I'm working with a system in ASP.NET MVC, with Entity Framework for ORM. The application has a requirements to allow users to have different types of roles, and authorization rules will be different for each role (.e.g. user with role A will be able to see some pages, role B will see some different pages)
In most of the systems that I work with before, this user and role relation will be modeled as:
public class User
{
//Omitted properties
public List<Role> Roles { get; set; }
}
public class Role
{
//Omitted properties
}
However in this system, there are some other requirements that require user to have different properties based on different roles, .e.g. role A user will have property A + B, role B user will have property C + D. Each user, regardless of which role it has, is still be identified by a common id (Active Directory user id). And there might be a situation where an user has more than one role
I'm wondering what's the best way to model this relation. I think of some ways but haven't found one that is good enough:
Approach 1: Each user has a profile that contains properties that are different from role to role:
public class User
{
//Omitted properties
public List<Role> Roles { get; set; }
public List<UserProfile> Profile { get; set; }
}
public abstract class UserProfile
{
//Common properties
}
public class RoleAUserProfile : UserProfile
{
//Omitted properties
}
public class RoleBUserProfile : UserProfile
{
//Omitted properties
}
public class Role
{
//Omitted properties
}
Problems: difficult to model with EF code first fluent api. I setup with table splitting approach but always have problem with abstract UserProfile and key. Also list of user profiles in User is not clear. When I want to get data for a specific role, need to loop through the list, check one by one
Approach 2: Different user class for different type of role:
public class User
{
//Omitted properties
public List<Role> Roles { get; set; }
}
public class RoleAUser : User
{
//Omitted properties
}
public class RoleBUser : User
{
//Omitted properties
}
public class Role
{
//Omitted properties
}
Problems: cannot handle case one user multiple roles. Also the inheritance relationship seems awkward to me
Approach 3: Put everything in one User class:
public class User
{
//Omitted properties
//Role A properties
//Role B properties
public List<Role> Roles { get; set; }
}
public class Role
{
//Omitted properties
}
Problems: difficult to maintain when number of properties for each role is large, difficult to use (need to know what properties belong to which roles to use correctly)
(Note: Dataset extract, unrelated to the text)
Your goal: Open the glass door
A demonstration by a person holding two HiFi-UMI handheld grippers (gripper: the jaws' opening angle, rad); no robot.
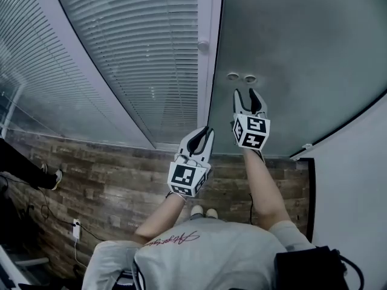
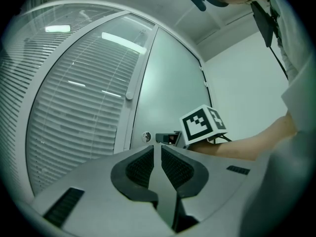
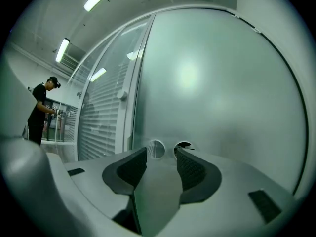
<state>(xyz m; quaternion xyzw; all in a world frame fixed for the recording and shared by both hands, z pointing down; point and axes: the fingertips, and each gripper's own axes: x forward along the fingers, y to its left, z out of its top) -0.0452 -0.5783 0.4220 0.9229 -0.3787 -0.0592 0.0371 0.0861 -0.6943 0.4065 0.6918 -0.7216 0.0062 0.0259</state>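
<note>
The frosted glass door (image 1: pixel 302 47) stands before me, with two small round fittings (image 1: pixel 241 77) side by side near its left edge. My right gripper (image 1: pixel 247 95) points level at them, open, its tips just short of the glass with nothing between them. In the right gripper view the right gripper (image 3: pixel 165 154) frames both round fittings (image 3: pixel 157 148). My left gripper (image 1: pixel 204 132) hangs back by the door frame, shut and empty. In the left gripper view the left gripper (image 2: pixel 154 149) shows its pads nearly touching, with the right gripper's marker cube (image 2: pixel 203 123) ahead at the door (image 2: pixel 168 93).
A glass panel with slatted blinds (image 1: pixel 139 47) adjoins the door on the left, with a round knob (image 1: pixel 203 45) on the white frame. A white wall (image 1: pixel 357 180) closes the right side. Wood-plank floor (image 1: pixel 109 180) lies below. A person (image 3: pixel 42 110) stands far off behind the glazing.
</note>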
Approach 4: Similar to approach 1 but instead of creating new UserProfile, put data directly into different role class itself. Seem awkward to me
Any suggestion to how to model this situation? Maybe I over-complicate things but I haven't found any satisfying solution yet.
Best Answer
If a property is dependent only on the User, then it belongs on User; if it depends only on a Role, it belongs on Role. Clearly, if it depends on both User and Role, it belongs on a class that models the intersection of User and Role, i.e. something like Profile. A user can have many profiles; many profiles can refer to the same role, so it's just a normal many-to-many intersection entity.